### ASSIGNMENT
Reproduce the material that follows, please, but only from its first line to the line containing "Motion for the", inclusive.

### THE DATA
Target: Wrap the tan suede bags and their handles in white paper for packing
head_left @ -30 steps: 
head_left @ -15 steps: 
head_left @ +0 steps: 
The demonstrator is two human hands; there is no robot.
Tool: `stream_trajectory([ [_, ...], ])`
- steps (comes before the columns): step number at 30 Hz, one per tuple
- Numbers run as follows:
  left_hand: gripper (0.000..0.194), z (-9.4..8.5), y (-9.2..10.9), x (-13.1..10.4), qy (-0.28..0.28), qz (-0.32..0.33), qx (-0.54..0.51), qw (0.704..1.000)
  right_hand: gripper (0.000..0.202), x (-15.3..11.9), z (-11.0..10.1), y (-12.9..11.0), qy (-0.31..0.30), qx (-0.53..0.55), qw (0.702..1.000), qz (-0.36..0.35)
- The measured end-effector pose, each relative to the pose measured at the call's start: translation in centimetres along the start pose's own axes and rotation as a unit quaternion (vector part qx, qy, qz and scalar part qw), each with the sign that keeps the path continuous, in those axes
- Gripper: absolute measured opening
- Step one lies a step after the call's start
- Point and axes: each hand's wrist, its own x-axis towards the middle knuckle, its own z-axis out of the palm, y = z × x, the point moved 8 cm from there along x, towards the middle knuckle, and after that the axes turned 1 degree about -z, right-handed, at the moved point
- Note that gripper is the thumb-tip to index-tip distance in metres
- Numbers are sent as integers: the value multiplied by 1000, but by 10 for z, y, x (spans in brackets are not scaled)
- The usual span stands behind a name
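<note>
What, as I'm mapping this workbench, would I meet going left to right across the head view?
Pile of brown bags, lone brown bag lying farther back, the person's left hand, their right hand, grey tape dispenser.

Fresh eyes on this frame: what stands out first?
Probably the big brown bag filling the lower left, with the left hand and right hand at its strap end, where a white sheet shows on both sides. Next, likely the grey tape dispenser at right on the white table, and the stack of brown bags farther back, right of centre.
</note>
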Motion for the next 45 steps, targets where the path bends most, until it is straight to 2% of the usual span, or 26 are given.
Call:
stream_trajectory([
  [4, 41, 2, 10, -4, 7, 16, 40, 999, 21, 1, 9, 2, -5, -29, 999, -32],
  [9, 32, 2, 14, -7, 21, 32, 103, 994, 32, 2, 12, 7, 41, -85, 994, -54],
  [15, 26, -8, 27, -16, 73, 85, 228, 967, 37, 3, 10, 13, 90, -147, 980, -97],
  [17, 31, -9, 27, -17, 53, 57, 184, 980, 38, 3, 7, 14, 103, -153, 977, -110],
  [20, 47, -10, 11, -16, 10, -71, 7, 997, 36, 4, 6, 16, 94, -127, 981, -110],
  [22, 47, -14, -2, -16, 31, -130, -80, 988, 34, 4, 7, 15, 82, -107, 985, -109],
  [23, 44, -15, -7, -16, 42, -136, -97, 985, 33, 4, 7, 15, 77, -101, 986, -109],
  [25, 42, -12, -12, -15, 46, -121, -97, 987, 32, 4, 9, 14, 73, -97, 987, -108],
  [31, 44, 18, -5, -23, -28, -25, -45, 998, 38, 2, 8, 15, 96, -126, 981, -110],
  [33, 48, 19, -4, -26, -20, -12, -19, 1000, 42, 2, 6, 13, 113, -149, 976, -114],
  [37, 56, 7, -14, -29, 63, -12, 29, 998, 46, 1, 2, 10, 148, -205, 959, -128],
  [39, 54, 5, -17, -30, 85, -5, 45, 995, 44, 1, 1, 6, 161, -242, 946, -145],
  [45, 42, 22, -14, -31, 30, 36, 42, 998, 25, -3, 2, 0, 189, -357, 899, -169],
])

### REPLY
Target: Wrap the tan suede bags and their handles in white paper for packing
head_left @ -30 steps: 
head_left @ -15 steps: 
head_left @ +0 steps: 
The demonstrator is two human hands; there is no robot.
Tool: `stream_trajectory([ [_, ...], ])`
- steps (comes before the columns): step number at 30 Hz, one per tuple
- Numbers run as follows:
  left_hand: gripper (0.000..0.194), z (-9.4..8.5), y (-9.2..10.9), x (-13.1..10.4), qy (-0.28..0.28), qz (-0.32..0.33), qx (-0.54..0.51), qw (0.704..1.000)
  right_hand: gripper (0.000..0.202), x (-15.3..11.9), z (-11.0..10.1), y (-12.9..11.0), qy (-0.31..0.30), qx (-0.53..0.55), qw (0.702..1.000), qz (-0.36..0.35)
- The measured end-effector pose, each relative to the pose measured at the call's start: translation in centimetres along the start pose's own axes and rotation as a unit quaternion (vector part qx, qy, qz and scalar part qw), each with the sign that keeps the path continuous, in those axes
- Gripper: absolute measured opening
- Step one lies a step after the call's start
- Point and axes: each hand's wrist, its own x-axis towards the middle knuckle, its own z-axis out of the palm, y = z × x, the point moved 8 cm from there along x, towards the middle knuckle, and after that the axes turned 1 degree about -z, right-handed, at the moved point
- Note that gripper is the thumb-tip to index-tip distance in metres
- Numbers are sent as integers: the value multiplied by 1000, but by 10 for z, y, x (spans in brackets are not scaled)
- The usual span stands behind a name
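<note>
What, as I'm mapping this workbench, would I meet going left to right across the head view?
Pile of brown bags, lone brown bag lying farther back, the person's left hand, their right hand, grey tape dispenser.

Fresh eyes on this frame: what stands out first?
Probably the big brown bag filling the lower left, with the left hand and right hand at its strap end, where a white sheet shows on both sides. Next, likely the grey tape dispenser at right on the white table, and the stack of brown bags farther back, right of centre.
</note>
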Motion for the next 45 steps, targets where the path bends most, until it is straight to 2% of the usual span, or 26 are given.

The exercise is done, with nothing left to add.